Safety products: Lieberman Software Corporation announced how its Lieberman RED - Rapid Enterprise Defense™ Suite helps utilities in critical national infrastructure industries - such as water, power, oil and gas - meet US federal government cyber security regulations. Details are provided in the new white paper Achieve NERC CIP Compliance with Lieberman RED.
“Cyberattacks on utilities are most often attributed to nation states and radical elements who are looking for attention, physical dominance and access to intellectual property,” said Philip Lieberman, President and CEO of Lieberman Software. “What previously had been simple probing of security weaknesses has evolved into actual concerted warfare against real targets that affect US citizens on a daily basis: the providers of critical national infrastructure such as water and power.”
Complying with NERC CIP
The North American Electric Reliability Corporation (NERC) is committed to protecting utilities against cyberattacks that could lead to malfunctions or instability, through its NERC Critical Infrastructure Protection (CIP) cybersecurity standards (NERC CIP Version 6).
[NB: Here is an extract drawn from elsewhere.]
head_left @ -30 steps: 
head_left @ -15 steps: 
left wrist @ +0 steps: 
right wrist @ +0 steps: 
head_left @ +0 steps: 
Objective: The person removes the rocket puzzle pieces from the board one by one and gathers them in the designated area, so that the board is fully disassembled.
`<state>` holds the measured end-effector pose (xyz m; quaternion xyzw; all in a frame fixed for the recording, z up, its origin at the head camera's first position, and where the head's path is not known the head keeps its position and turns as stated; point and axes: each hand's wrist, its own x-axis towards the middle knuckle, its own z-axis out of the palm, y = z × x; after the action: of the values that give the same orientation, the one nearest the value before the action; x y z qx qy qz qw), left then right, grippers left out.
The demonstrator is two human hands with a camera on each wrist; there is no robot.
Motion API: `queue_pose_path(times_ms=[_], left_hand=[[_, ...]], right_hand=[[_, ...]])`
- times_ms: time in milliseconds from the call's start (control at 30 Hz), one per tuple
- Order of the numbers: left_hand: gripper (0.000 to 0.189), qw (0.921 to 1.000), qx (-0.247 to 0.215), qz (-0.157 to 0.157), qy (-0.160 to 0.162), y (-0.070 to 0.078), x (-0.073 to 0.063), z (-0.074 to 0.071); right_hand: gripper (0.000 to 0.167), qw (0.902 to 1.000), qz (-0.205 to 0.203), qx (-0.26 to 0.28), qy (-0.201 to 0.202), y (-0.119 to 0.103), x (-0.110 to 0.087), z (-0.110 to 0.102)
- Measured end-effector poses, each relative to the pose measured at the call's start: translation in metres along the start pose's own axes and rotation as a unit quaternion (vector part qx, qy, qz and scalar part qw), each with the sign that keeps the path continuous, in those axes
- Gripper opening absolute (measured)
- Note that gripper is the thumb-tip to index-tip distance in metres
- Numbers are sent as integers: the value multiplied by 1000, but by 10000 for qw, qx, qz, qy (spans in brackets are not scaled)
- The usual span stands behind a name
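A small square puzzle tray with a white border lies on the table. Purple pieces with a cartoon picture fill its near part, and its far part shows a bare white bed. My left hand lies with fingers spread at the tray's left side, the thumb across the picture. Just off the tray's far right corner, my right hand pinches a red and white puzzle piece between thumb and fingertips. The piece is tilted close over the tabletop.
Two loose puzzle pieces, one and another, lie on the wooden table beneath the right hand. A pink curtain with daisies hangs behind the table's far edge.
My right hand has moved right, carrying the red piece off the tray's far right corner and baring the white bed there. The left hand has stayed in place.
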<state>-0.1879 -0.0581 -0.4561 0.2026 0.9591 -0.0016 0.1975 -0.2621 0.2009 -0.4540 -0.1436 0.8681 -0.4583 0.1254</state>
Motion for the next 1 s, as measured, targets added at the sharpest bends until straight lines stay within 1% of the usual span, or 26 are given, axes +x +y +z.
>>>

Penalties for non-compliance with NERC CIP can include fines, sanctions or other actions.
These standards require utility owners, operators and users to:
• Identify critical IT assets and regularly perform a risk analysis of those assets
• Establish policies for monitoring and changing the configuration of critical IT assets
• Enforce IT controls protecting access to critical cyber assets
• Deploy systems for monitoring cyber security events
The Lieberman RED Suite and Critical National Infrastructure Protection
“The Lieberman RED Suite consists of five cyber security modules that help IT identify and repair weaknesses in security configuration, implement strong privileged identity and access management (no default passwords), and provide an automated remediation when an attack is detected,” Lieberman said. “We understand that utilities may not have sufficient expertise or labor to manage their cybersecurity properly, so we have provided broad automation to make deployment and daily cyber security management possible with limited resources.”
The Lieberman RED Suite lowers the cost and uncertainty of NERC CIP compliance by:
• Discovering and changing default passwords on existing and new hardware and software assets
• Maintaining minimum complexity and change frequency standards for privileged account passwords
• Providing authoritative audit trails of privileged access requests on systems and applications
• Proving that individuals who are terminated or change job roles no longer have access
• Enforcing system access controls
• Maintaining an accurate inventory of systems and accounts — and how they are used
• Preventing malicious code from executing
About Lieberman Software Corporation
Lieberman Software provides cyber defense products which remediate intrusions that penetrate the network perimeter. The Lieberman RED – Rapid Enterprise Defense™ Suite focuses on different areas of cyber security, systems configuration and privileged identity management to successfully analyze and remediate compromised environments. The suite provides automated countermeasures against sophisticated cyberattacks to reduce losses to acceptable levels, even during constant attack.